Data records
######

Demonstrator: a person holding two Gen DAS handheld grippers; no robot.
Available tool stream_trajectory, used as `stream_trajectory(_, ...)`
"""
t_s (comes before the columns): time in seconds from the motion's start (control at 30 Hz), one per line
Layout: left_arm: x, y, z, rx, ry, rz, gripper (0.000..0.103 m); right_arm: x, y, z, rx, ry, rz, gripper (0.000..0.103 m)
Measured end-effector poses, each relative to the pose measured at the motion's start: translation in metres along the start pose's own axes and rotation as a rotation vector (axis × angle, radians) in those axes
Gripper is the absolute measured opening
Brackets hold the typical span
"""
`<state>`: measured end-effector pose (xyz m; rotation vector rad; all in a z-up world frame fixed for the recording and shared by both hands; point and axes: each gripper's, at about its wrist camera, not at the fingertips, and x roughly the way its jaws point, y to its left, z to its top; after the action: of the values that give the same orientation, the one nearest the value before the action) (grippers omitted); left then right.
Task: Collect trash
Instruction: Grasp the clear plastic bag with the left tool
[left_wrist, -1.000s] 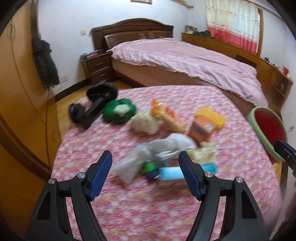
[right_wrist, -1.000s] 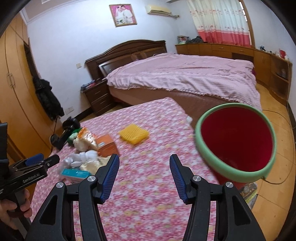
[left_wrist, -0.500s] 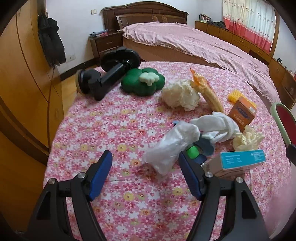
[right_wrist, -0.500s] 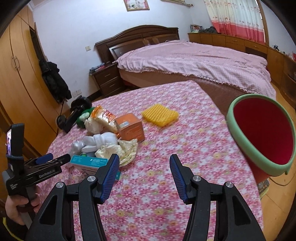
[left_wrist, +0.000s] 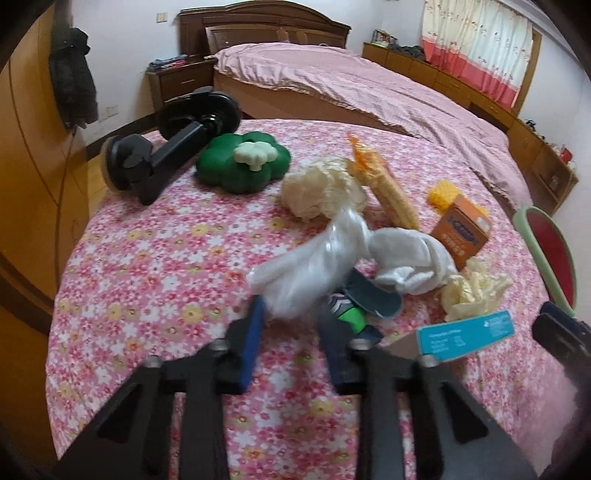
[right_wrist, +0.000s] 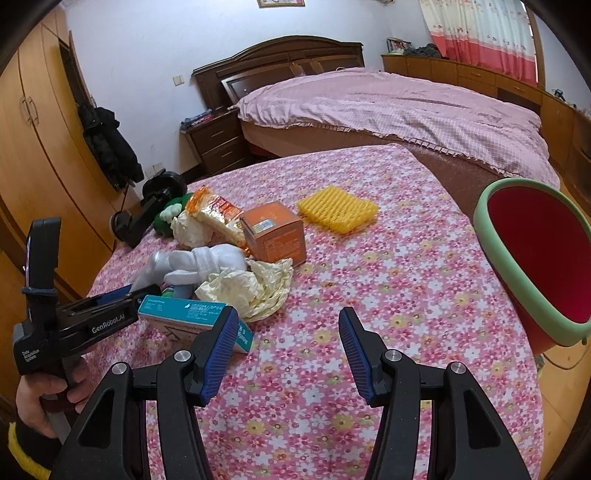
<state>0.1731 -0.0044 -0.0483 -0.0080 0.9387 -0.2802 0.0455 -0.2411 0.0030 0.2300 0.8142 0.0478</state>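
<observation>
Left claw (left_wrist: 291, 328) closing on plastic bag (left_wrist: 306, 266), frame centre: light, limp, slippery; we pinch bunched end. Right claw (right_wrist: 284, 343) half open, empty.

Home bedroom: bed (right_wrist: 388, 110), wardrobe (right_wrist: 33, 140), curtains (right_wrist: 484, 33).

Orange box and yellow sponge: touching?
Apart. The right wrist view shows a strip of flowered tablecloth between the orange box and the yellow sponge.
</observation>
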Motion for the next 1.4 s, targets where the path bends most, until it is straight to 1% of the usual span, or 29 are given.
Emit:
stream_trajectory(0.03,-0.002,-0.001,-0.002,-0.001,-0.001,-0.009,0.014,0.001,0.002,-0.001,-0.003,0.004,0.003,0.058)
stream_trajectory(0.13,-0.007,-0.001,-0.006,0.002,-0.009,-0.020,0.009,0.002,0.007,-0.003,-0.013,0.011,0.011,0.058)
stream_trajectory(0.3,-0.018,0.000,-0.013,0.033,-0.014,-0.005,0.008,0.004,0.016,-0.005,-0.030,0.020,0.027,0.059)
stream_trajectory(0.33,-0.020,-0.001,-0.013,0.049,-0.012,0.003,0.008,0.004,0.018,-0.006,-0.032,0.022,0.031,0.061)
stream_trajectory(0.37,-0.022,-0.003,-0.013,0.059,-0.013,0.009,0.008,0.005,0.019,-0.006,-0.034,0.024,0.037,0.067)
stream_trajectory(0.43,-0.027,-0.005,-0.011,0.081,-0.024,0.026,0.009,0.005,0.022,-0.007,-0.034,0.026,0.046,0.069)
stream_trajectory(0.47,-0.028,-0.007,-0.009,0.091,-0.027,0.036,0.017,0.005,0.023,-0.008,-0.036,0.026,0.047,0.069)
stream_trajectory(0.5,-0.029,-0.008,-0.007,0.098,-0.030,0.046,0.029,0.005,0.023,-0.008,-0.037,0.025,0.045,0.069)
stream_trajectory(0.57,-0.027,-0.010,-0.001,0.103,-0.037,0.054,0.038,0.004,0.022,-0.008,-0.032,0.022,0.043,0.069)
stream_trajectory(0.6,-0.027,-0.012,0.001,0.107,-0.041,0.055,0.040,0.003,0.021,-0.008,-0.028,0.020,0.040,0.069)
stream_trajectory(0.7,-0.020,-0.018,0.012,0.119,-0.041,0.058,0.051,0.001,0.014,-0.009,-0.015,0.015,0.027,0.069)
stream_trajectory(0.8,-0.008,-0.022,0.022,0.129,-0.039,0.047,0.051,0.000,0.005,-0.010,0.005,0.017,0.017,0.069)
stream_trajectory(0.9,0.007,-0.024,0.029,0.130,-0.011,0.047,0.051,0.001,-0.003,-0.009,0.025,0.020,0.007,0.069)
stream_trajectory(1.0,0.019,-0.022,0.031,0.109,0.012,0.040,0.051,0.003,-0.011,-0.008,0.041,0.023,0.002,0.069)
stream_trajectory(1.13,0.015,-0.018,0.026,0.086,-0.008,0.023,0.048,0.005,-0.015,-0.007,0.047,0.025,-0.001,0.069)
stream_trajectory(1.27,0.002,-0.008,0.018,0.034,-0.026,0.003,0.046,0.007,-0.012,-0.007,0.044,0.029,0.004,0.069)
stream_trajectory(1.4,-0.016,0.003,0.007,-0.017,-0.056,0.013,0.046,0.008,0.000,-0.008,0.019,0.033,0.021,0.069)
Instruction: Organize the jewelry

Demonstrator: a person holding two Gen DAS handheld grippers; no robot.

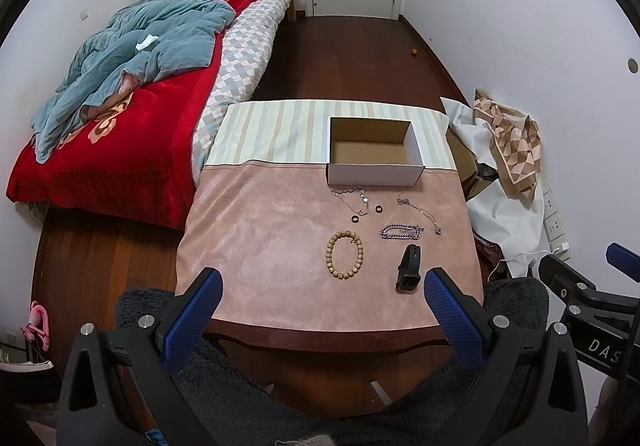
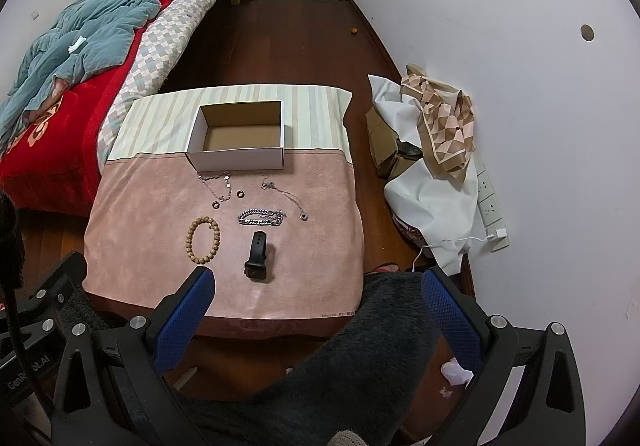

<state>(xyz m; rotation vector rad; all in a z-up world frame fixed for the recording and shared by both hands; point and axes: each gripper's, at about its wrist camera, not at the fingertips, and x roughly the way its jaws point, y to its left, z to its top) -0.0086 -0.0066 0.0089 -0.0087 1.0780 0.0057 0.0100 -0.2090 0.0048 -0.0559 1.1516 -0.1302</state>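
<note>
An open white cardboard box [image 1: 376, 168] [image 2: 238, 159] stands empty on the cloth-covered table [image 1: 260, 246] [image 2: 152, 214]. In front of it lie a wooden bead bracelet [image 1: 345, 255] [image 2: 204, 241], a black smartwatch [image 1: 409, 267] [image 2: 258, 255], a silver chain bracelet [image 1: 401, 232] [image 2: 261, 217], two thin necklaces [image 1: 352, 198] [image 2: 286, 196] and two small dark rings [image 1: 378, 209] [image 2: 240, 194]. My left gripper [image 1: 322, 286] is open and empty above the table's near edge. My right gripper [image 2: 318, 288] is open and empty, near the front right corner.
A bed with a red blanket and teal quilt [image 1: 132, 86] [image 2: 68, 46] lies to the left. Bags, white sheets and a patterned scarf [image 1: 508, 142] [image 2: 440, 126] are piled against the right wall by a power strip [image 2: 490, 202]. A dark fuzzy cloth [image 2: 360, 366] is below the grippers.
</note>
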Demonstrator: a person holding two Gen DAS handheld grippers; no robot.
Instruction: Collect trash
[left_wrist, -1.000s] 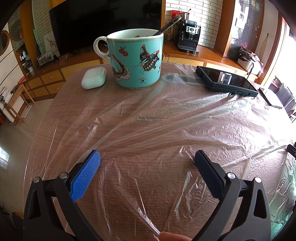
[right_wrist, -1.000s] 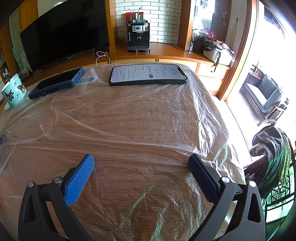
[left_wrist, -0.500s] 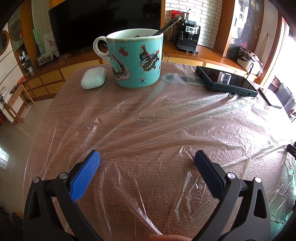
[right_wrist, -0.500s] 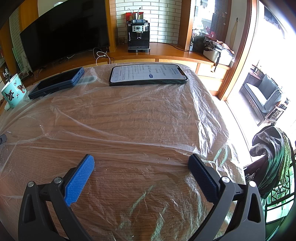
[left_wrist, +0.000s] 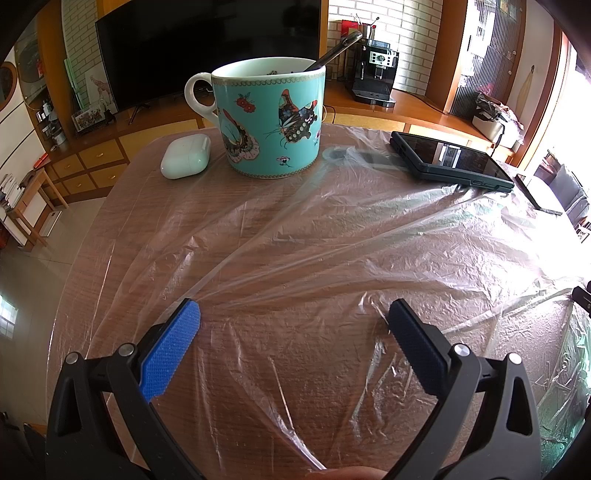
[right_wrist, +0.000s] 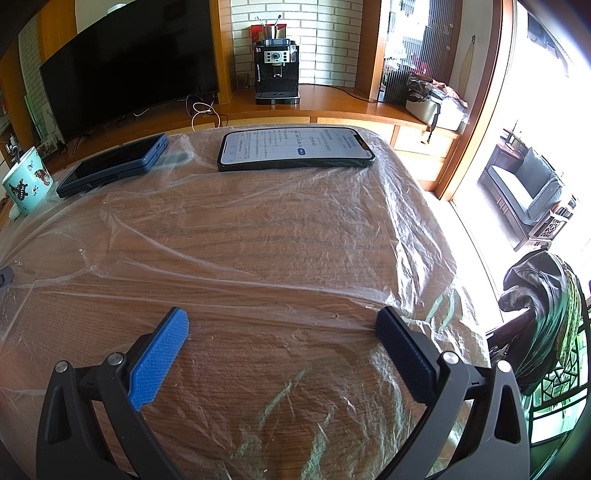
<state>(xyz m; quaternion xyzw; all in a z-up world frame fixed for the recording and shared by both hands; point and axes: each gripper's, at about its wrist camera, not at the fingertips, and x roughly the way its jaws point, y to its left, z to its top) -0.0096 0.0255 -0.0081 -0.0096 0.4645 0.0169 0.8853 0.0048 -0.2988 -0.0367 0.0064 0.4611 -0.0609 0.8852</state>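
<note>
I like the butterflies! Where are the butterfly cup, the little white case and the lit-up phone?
Turquoise butterfly mug (left_wrist: 271, 122): left wrist view, painted side.
Small white earbud case (left_wrist: 185, 161): left wrist view, lid top.
Black phone with lit screen (right_wrist: 295, 147): right wrist view, screen middle.

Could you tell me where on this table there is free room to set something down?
The plastic sheet is free from both open grippers up to the lit phone and dark phone. The far edge is crowded: earbuds case, butterfly mug, both phones.

Crinkled glossy plastic film (left_wrist: 332, 229) over matt wood-grain table (right_wrist: 258, 229) — glazed ceramic mug (left_wrist: 269, 118).
</note>
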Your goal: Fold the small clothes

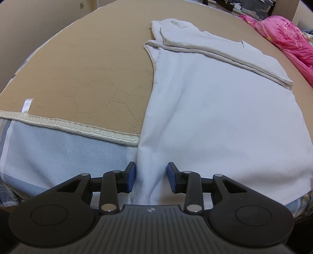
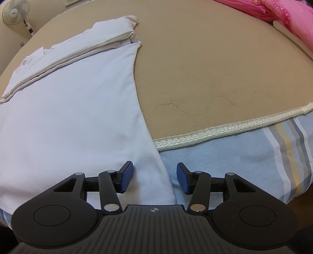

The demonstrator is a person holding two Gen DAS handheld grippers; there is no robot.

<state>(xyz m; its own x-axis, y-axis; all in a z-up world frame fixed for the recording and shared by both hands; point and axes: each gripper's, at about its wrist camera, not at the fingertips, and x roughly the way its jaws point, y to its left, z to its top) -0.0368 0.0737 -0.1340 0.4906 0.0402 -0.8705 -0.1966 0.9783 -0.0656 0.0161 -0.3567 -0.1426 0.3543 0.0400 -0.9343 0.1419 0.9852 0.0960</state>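
Note:
A white shirt [image 1: 215, 109] lies flat on a tan quilted mat [image 1: 88, 74], its far end folded back over itself in a thick band [image 1: 215, 48]. Its near hem hangs over the mat's edge onto the bedsheet. My left gripper [image 1: 151, 176] stands open at the shirt's near left corner, and the cloth edge runs between the blue pads [image 1: 131, 176] without being pinched. In the right wrist view the same shirt [image 2: 68, 109] fills the left half. My right gripper [image 2: 154, 177] stands open over the near right corner, with its left pad above the cloth and its right pad [image 2: 182, 178] above the sheet.
The mat's cream braided trim [image 1: 78, 128] [image 2: 225, 132] crosses in front, with a blue striped bedsheet [image 2: 244, 156] below it. A pink quilt [image 1: 287, 43] [image 2: 283, 13] is heaped at the far right. A standing fan [image 2: 15, 9] is by the wall.

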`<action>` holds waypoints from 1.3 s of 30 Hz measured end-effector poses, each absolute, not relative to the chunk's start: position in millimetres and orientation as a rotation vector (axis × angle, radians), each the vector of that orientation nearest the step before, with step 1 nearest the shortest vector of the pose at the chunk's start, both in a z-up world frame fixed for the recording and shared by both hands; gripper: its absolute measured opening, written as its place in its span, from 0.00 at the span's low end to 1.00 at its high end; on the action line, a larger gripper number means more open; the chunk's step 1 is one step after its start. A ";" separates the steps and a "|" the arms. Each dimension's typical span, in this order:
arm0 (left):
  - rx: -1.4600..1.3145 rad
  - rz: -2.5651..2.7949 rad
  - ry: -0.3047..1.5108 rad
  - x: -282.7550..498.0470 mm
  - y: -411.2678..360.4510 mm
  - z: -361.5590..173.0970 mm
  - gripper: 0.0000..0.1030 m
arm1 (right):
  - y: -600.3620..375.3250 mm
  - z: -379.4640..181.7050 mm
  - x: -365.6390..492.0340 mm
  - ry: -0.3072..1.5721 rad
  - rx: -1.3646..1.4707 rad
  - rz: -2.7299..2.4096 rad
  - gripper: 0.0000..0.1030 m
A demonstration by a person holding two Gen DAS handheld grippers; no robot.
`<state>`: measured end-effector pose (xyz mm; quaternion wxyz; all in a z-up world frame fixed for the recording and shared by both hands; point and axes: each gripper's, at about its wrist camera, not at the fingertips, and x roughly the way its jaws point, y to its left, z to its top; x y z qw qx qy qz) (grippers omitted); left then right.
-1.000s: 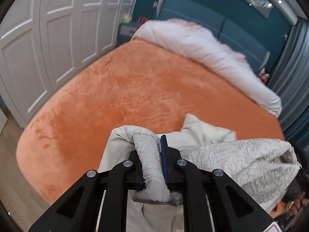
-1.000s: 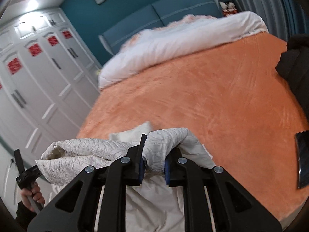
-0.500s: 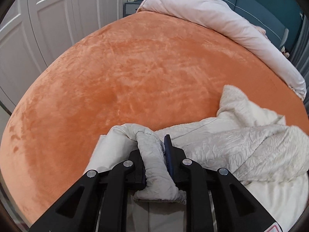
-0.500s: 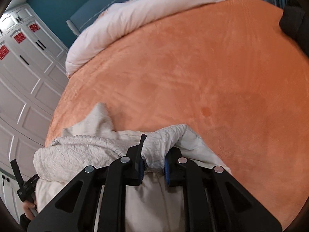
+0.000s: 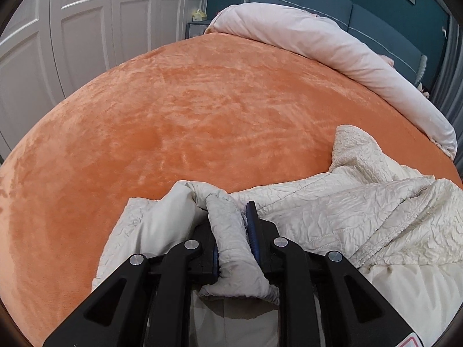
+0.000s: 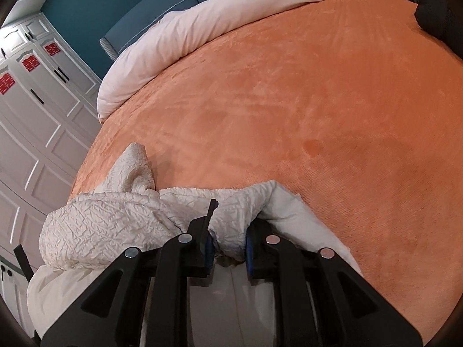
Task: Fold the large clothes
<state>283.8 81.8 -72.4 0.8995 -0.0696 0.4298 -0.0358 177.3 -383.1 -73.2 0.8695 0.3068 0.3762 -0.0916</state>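
A cream, crinkled quilted garment [image 5: 347, 217] lies bunched at the near edge of the orange bed blanket [image 5: 202, 115]. My left gripper [image 5: 230, 222] is shut on a rolled fold at the garment's left end, and the cloth bulges out between the blue pads. In the right wrist view the same garment [image 6: 101, 222] stretches off to the left. My right gripper [image 6: 231, 222] is shut on a fold at its right end. One flap of the garment [image 6: 136, 167] sticks up on the blanket [image 6: 289, 115]. The lower part hangs beneath both grippers, hidden by them.
A white duvet [image 5: 318, 43] is rolled up along the head of the bed, against a blue headboard [image 5: 376, 14]. White wardrobe doors [image 5: 72, 29] stand close along the bed's left side. A dark item [image 6: 434, 14] lies at the far right edge.
Both grippers have sunk toward the bed with the garment still in them. The garment hung in the air before and now rests on the blanket.
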 end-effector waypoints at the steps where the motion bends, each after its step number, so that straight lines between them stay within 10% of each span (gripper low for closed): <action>1: -0.149 -0.076 0.888 284.5 82.2 -73.3 0.18 | -383.5 -73.6 177.6 0.782 0.643 -0.191 0.13; 9: -0.172 -0.108 0.917 281.2 95.1 -53.1 0.21 | -393.7 -62.5 166.8 0.786 0.689 -0.141 0.21; 13: -0.247 -0.142 0.907 257.6 127.6 -9.0 0.29 | -408.1 -19.8 122.9 0.682 0.734 -0.129 0.56; 21: -0.243 -0.031 0.510 182.2 164.3 109.3 0.71 | -377.9 38.4 61.1 0.594 0.587 -0.116 0.54; 39: 0.088 -0.142 0.844 271.7 -6.2 -19.1 0.73 | -239.6 -6.0 210.7 0.823 0.118 -0.065 0.17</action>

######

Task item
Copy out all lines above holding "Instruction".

Problem solution
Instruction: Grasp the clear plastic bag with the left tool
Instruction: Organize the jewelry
Instruction: Collect trash

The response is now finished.